Wednesday, February 21, 2007

Praying for the Youth

Young people have been on my heart this week. And I’ve been praying that the decisions we make that affect them will really be for their betterment and not for ours. What set me off has been the articles I have been reading on Interactive & Digital Media. The buzz here at work has to do with how IDM is the next big thing – or as my more savvy colleagues would say, the big thing that is happening while other dinosaurs like me are sleeping…

So why does it worry me? Because if it is true that more than half our children are plugged into the world of gaming and that the way they learn is very different from the way the adults do, then I worry about its implications; not on economics, which is where all the attention seems to be, but on human relationships. I wonder what would be the effect on the youngster who is no longer watching violence on TV or the movies but actually participating in wreaking destruction as a player? I remember how Owen’s War Poems didn’t touch some of my students - because they had seen worse on TV or the movies. Words on a page did not move them for they had seen worse graphic images. But now, the young are no longer passive viewers, but perpetrators, the ones doing the virtual killing and maiming and being rewarded for it. What kind of emotional distancing would result from this?

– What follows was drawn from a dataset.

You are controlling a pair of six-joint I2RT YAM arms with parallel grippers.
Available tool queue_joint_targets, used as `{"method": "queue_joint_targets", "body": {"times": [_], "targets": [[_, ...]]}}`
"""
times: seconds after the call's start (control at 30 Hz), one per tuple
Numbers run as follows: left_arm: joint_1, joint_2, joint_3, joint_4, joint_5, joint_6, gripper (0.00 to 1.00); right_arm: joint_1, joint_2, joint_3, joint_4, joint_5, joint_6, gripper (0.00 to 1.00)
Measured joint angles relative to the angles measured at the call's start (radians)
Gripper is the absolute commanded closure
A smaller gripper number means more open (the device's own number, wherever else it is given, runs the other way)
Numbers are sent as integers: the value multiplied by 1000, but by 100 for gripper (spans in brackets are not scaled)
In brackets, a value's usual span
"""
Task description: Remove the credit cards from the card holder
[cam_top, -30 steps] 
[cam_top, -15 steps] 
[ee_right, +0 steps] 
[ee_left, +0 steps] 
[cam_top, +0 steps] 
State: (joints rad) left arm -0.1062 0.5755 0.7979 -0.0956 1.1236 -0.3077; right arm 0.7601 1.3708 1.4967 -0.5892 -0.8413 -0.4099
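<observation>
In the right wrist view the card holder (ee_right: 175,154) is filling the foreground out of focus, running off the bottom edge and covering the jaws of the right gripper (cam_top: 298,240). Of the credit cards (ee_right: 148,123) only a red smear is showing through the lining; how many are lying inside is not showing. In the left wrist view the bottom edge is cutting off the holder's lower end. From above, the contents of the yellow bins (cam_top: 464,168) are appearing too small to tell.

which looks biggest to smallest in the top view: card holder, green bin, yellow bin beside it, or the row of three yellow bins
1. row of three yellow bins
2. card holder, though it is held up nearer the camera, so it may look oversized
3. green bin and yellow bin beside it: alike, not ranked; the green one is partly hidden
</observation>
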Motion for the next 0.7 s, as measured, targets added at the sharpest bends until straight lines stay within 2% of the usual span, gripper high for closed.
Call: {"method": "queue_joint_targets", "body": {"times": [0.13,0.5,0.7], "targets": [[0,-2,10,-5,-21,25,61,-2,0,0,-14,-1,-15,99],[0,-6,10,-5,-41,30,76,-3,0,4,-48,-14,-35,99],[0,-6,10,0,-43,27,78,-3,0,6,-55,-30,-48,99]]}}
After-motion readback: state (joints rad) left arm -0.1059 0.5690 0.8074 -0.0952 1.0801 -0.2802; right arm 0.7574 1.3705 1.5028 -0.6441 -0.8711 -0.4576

And the thrill of young people being able to multi-task at what is called ‘twitch speed’ (personally speaking that sounds rather epileptic J). What of it? What impact would that have, if we cater to it in the classroom? Would the young then come to expect that the classroom must offer them multi-sensory experiences? That any experience that does not give them an answer or response immediately would be abandoned while they go in search of another? Then what of the value of ‘delayed gratification’ that Goleman was talking of? And what about the ones who are slow to talk? Would anyone have patience to listen? What about the value of reflection? The pleasure that comes out of teasing meaning out of the written word?

I feel I am on the cusp of the passing away of a way of life and the beginning of another. I wonder if all soon-to-be-50s feel this. Perhaps I am an alarmist. But I worry for the young who would be swept away by the speed, for the young who would not feel the pleasure of being immersed in a book, the solitude of being with one’s own thoughts, the ease of relationships built out of long hours of conversations. Yes, they will be having virtual conversations with young people all over the world but what will they learn that would make this person a friend? Yes, they will be quick-minded and analytical but will they know themselves better? Buying land on Second Life is fine; but we need to teach our young people to live this life well first.